At the close of the plaintiff's case, the defendant moved for a directed verdict as to both counts of the complaint. This Court took the motion under advisement and required the defendant to offer her evidence. At the conclusion of all of the evidence, the defendant renewed her motion to dismiss, and the Court acting under Rule 50(b), Federal Rules of Civil Procedure, 28 U.S.C.A., continued the motion under advisement. After instruction to the jury, both issues were submitted to the jury. The jury returned a verdict on count one of the complaint in favor of the plaintiff in the sum of $5,000.00 but found for the defendant as to count two of the complaint. Thereafter, the defendant filed a motion for judgment n.o.v. to which the plaintiff filed objection, and hearing was waived on this motion.

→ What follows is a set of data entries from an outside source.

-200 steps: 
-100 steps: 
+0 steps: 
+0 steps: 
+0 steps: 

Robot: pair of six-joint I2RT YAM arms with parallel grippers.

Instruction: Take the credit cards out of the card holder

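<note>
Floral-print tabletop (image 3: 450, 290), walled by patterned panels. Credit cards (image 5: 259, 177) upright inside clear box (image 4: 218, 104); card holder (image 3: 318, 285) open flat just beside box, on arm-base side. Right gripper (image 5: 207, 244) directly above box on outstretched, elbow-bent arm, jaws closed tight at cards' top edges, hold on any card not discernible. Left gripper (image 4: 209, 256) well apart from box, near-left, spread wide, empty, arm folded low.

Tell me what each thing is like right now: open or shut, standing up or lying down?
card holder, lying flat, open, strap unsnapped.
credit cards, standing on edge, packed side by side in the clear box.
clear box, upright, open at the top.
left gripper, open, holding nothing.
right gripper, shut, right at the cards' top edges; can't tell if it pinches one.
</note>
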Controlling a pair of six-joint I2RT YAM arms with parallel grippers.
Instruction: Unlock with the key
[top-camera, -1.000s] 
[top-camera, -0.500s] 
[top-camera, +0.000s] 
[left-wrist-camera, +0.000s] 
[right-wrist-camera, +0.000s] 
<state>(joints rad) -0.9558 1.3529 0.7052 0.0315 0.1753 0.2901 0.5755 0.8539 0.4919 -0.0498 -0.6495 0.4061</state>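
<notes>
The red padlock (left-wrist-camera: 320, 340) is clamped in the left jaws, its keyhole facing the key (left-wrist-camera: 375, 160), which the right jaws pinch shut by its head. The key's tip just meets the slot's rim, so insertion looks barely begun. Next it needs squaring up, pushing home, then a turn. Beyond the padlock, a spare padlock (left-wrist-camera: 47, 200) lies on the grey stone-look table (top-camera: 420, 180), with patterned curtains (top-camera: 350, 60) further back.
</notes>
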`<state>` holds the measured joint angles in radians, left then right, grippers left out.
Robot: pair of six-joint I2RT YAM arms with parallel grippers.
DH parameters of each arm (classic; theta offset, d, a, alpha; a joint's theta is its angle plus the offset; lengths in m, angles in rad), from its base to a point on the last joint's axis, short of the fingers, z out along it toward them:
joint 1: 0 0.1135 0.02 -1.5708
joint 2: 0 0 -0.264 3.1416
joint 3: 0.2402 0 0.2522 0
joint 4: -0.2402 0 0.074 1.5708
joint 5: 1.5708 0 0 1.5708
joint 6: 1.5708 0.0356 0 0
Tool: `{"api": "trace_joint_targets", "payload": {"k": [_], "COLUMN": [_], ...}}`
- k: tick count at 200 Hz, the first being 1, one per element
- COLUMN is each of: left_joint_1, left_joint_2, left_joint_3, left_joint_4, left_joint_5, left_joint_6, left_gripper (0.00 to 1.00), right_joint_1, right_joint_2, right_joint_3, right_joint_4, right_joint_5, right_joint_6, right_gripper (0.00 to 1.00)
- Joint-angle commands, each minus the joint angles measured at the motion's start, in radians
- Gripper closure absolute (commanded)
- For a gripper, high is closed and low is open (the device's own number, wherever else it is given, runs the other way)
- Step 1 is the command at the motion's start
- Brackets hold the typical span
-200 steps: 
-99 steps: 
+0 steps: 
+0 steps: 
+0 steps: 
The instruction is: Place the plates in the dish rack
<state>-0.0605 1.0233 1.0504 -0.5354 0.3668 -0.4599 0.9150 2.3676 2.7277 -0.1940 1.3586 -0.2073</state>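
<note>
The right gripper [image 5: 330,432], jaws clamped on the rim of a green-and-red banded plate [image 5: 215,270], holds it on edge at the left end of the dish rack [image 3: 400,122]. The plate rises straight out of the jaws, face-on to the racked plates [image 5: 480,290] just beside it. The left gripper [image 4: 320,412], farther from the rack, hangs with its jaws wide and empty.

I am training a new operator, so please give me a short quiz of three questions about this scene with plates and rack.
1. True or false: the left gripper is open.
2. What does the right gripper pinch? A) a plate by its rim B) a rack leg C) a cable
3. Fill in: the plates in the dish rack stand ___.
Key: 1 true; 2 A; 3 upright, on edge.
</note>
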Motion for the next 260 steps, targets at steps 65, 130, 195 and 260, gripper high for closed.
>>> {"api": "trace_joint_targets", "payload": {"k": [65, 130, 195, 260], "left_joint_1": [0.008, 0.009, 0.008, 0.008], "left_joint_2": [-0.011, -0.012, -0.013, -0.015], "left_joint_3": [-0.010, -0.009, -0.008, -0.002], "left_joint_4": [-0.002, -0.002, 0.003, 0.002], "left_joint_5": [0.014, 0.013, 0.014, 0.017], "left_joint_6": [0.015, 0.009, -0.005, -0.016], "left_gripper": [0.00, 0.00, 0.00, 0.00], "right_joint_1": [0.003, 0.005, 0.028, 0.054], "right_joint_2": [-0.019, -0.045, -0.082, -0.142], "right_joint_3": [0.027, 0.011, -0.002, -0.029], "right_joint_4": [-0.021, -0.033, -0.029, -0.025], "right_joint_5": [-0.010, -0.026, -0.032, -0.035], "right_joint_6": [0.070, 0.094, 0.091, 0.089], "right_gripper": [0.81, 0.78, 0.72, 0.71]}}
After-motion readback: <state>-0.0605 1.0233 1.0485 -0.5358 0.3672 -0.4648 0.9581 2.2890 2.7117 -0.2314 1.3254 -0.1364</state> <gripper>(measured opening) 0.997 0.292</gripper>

The defendant sets forth two contentions in support of her motion for a directed verdict as to count one of the complaint. Her first contention is that as a matter of law this action for alienation of affections cannot be maintained because the law of Maryland is the governing law, and that state has abolished such an action. Annotated Code of Maryland, Art. 75C. Her second point is that the plaintiff has not shown that the "loss of consortium" which is the gist of such an action was caused by the defendant.
Regarding her first point, defendant's argument is briefly this: The plaintiff and her husband were residents of Maryland at the time the alleged alienation of affections took place; the plaintiff has maintained her residence in Maryland to the present; and, the injury or damage complained of did not occur in the District of Columbia but rather in Maryland, which, as stated above, was the site of the home of the plaintiff and her husband. Defendant argues that since the basis for such an action is loss of consortium, this injury could occur only at the marital domicile and thus, the law of the marital domicile should apply. As previously pointed out, an application of Maryland law to the present situation would deprive this plaintiff of a cause of action for alienation of affections.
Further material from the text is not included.